## [Task directions]
Check each line of the records for "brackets"; collect those that have it.

Top of Input

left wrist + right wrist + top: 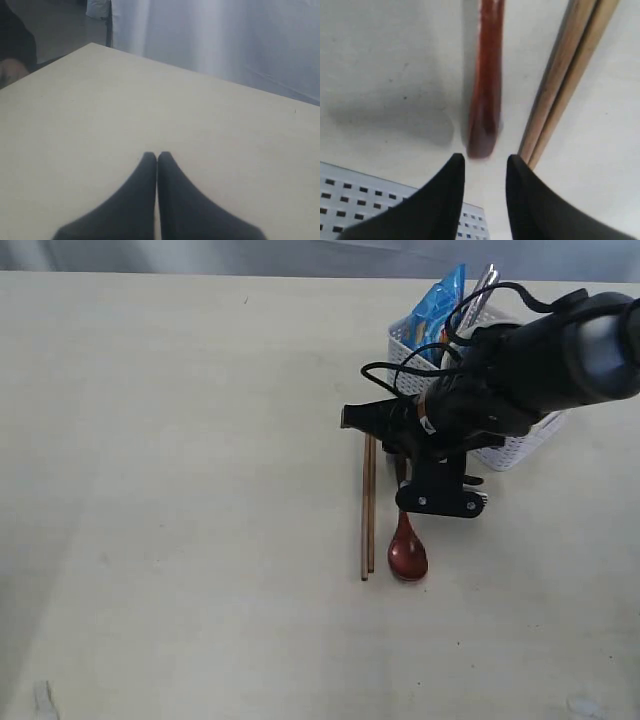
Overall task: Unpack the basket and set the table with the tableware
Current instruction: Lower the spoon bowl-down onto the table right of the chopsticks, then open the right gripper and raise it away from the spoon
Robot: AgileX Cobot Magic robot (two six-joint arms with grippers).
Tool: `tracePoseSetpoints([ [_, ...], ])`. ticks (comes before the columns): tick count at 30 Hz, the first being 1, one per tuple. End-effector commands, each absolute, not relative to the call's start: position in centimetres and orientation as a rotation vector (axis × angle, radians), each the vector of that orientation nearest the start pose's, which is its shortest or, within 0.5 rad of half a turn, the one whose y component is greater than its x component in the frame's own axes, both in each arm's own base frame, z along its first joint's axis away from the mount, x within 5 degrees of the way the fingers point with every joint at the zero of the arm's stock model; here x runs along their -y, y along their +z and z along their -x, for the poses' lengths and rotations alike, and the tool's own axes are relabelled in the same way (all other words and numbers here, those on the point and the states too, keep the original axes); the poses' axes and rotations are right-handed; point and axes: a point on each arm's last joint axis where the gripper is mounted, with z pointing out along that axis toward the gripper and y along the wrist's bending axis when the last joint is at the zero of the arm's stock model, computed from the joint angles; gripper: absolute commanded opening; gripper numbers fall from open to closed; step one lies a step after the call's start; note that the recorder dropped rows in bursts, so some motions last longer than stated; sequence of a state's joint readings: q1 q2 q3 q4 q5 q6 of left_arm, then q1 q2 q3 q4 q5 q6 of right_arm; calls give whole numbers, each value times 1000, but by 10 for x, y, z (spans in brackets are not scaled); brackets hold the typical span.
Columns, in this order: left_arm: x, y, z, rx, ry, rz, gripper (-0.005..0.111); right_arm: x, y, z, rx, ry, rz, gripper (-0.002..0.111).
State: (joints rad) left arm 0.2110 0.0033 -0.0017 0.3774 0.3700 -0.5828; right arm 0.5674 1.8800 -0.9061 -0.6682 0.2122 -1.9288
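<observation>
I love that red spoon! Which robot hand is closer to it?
Right. The right gripper hovers open just over the spoon's handle end. The left gripper is shut over bare table, with no spoon in its view.

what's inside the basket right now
A blue snack bag and a shiny steel utensil stick up out of the basket. The right arm covers most of its opening, so anything lower down cannot be seen.
</observation>
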Motion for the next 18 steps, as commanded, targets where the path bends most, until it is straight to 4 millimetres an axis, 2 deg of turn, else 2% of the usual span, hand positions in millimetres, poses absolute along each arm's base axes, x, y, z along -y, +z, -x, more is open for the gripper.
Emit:
tracePoseSetpoints([
  [1,-23,183,-49,-1760,110,480,0,-173,122,-298,-47,-751,2882,32],
  [4,-23,183,-49,-1760,110,480,0,-173,122,-298,-49,-751,2881,32],
  [7,-23,183,-49,-1760,110,480,0,-174,138,-298,-46,-804,2824,32],
  [9,-23,183,-49,-1760,110,480,0,-176,157,-297,-89,-859,2741,32],
  [13,-23,183,-49,-1760,110,480,0,-177,204,-296,-358,-916,2512,32],
  [18,-23,183,-49,-1760,110,480,0,-180,252,-317,-638,-926,2212,32],
])
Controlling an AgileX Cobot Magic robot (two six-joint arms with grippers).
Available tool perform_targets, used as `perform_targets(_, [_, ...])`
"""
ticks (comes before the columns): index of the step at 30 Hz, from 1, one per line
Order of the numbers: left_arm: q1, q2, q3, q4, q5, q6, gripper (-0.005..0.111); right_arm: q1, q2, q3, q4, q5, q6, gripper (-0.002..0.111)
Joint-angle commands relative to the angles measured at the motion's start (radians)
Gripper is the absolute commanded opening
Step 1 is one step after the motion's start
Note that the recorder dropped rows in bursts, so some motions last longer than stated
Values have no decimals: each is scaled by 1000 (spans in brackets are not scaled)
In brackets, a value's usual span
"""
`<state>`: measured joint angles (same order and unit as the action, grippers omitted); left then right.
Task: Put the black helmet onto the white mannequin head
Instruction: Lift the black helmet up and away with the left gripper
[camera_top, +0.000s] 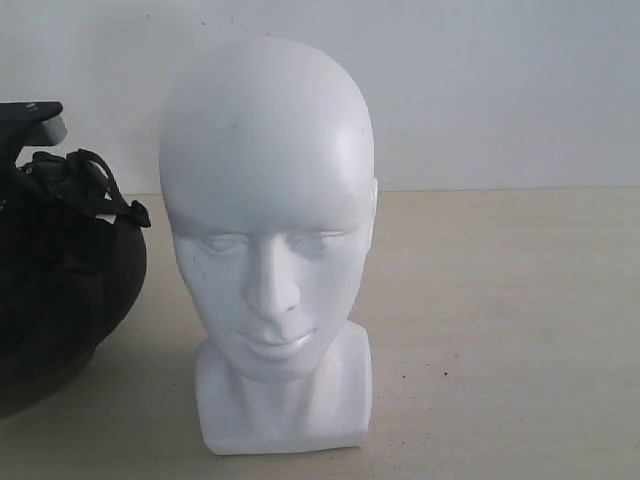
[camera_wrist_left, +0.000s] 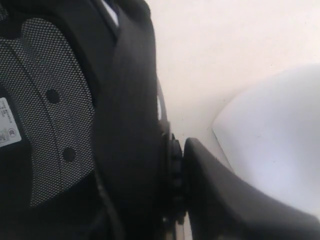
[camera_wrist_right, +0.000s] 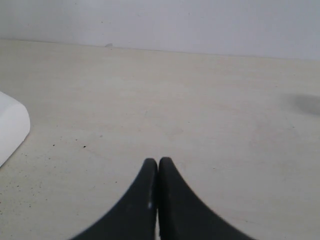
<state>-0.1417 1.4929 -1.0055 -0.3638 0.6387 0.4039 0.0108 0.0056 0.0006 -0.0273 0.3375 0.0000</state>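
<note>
The white mannequin head (camera_top: 268, 230) stands upright on its blocky neck base in the middle of the table, facing the exterior camera. To its left, partly cut off by the frame edge, the black helmet (camera_top: 60, 290) rests low by the table, apart from the head. The left wrist view shows the helmet's mesh lining (camera_wrist_left: 50, 100) and small white label (camera_wrist_left: 7, 127). My left gripper (camera_wrist_left: 170, 165) is shut on the helmet's side wall; only the outer finger (camera_wrist_left: 210, 180) shows. The head's white surface (camera_wrist_left: 280, 140) lies close beside it. My right gripper (camera_wrist_right: 158, 165) is shut on nothing, above bare table.
A beige table (camera_top: 500, 330) runs back to a white wall (camera_top: 480, 80). The black left arm with cables (camera_top: 50, 150) sits on top of the helmet. A white corner of the mannequin's base (camera_wrist_right: 10, 127) shows in the right wrist view.
</note>
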Motion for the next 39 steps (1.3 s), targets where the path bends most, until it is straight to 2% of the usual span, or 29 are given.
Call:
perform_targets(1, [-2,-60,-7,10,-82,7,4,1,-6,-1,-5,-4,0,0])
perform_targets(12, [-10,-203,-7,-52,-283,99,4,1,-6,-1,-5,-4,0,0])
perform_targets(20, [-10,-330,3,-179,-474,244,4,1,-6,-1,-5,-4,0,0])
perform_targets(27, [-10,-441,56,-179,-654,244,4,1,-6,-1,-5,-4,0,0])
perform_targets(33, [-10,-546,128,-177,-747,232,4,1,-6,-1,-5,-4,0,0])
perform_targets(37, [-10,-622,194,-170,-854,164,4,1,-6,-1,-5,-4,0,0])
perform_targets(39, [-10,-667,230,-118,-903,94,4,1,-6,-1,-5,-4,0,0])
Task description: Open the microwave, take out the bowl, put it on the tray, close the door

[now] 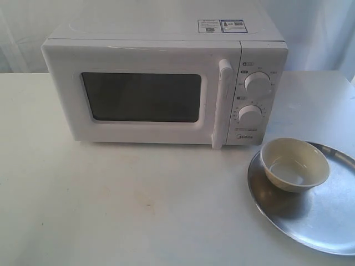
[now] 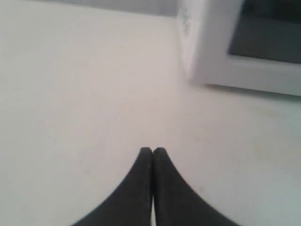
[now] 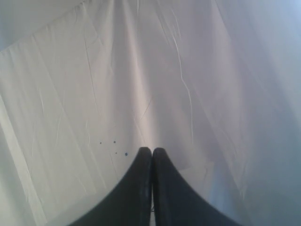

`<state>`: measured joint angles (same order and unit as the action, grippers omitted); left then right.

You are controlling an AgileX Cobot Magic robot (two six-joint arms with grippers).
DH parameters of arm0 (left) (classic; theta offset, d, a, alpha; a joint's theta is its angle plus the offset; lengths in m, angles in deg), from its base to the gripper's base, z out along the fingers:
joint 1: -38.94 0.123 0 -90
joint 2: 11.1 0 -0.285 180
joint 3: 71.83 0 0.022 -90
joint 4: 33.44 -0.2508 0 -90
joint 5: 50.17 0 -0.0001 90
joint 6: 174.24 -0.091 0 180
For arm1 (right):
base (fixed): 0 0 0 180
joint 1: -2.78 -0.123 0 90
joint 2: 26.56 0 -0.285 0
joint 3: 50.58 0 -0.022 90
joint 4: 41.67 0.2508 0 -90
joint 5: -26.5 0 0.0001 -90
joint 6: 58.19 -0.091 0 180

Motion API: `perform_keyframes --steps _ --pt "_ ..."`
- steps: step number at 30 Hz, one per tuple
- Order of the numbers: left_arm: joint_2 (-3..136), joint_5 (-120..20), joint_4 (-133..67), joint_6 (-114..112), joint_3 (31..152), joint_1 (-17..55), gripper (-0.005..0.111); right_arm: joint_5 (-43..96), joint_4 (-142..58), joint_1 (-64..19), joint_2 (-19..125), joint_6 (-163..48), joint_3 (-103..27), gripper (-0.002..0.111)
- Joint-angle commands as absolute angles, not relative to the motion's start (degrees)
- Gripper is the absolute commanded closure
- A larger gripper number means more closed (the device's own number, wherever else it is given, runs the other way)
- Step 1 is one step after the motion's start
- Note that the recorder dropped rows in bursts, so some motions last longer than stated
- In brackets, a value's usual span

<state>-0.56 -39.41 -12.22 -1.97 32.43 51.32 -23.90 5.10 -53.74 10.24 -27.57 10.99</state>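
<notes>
The white microwave [image 1: 166,83] stands at the back of the table with its door [image 1: 138,97] shut and the bar handle [image 1: 222,102] at the door's right side. The cream-beige bowl [image 1: 295,164] sits on the left part of the silver tray [image 1: 327,221] at the front right. Neither arm shows in the exterior view. My left gripper [image 2: 153,149] is shut with nothing in it, above bare table near a lower corner of the microwave [image 2: 235,52]. My right gripper [image 3: 152,149] is shut and empty, facing a white cloth.
The white table [image 1: 122,205] spreads in front of and to the left of the microwave. A creased white cloth [image 3: 141,70] fills the right wrist view. The tray runs off the exterior view's right edge.
</notes>
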Motion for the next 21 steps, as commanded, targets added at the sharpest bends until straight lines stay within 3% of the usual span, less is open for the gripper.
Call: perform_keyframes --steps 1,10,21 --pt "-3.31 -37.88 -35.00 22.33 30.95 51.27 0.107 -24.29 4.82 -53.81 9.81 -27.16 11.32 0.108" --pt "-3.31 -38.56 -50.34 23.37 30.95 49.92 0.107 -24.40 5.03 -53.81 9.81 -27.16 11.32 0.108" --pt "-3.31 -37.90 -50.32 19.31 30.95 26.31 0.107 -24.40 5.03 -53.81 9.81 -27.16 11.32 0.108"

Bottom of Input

## [Answer below]
Tool: `tracePoseSetpoints([ [_, ...], ])`. ticks (comes before the columns): tick count at 30 Hz, the first being 1, one per tuple. End-effector commands, each absolute, not relative to the call's start: position in centimetres and orientation as a rotation vector (axis × angle, radians), each the vector of that orientation nearest the start pose's, which is its shortest or, within 0.5 rad of half a turn, the one whose y component is greater than its x component in the frame's own axes, both in each arm's own base frame, z along its first joint's axis away from the mount, x within 5 degrees of the way the fingers point with every joint at the zero of the arm's stock model; here x runs along their -y, y along their +z and z along their -x, for the poses' lengths and rotations alike, and the tool's own axes are relabelled in the same way (all other words and numbers here, those on the point and the states too, keep the original axes); the poses' axes and rotations are right-handed; point and axes: a point on each arm's last joint axis where the gripper is mounted, with z pointing out along that axis toward the gripper and y along the wrist's bending axis when the last joint is at the zero of the arm's stock model, computed from the joint angles; gripper: absolute commanded opening; gripper numbers fall from open to closed; step one lies a step after the call's start; note that the recorder dropped rows in bursts, so some motions last longer than stated; sequence of a state's joint readings: q1 q2 q3 q4 q5 q6 of left_arm, then q1 q2 q3 q4 q5 q6 of right_arm; calls give whole numbers, each value times 1000, but by 10 for x, y, z (spans in brackets are not scaled); brackets hold the typical span.
Values have no decimals: each is scaled by 1000 (spans in brackets are not scaled)
In brackets, a value's usual span
- In brackets, a value's usual span

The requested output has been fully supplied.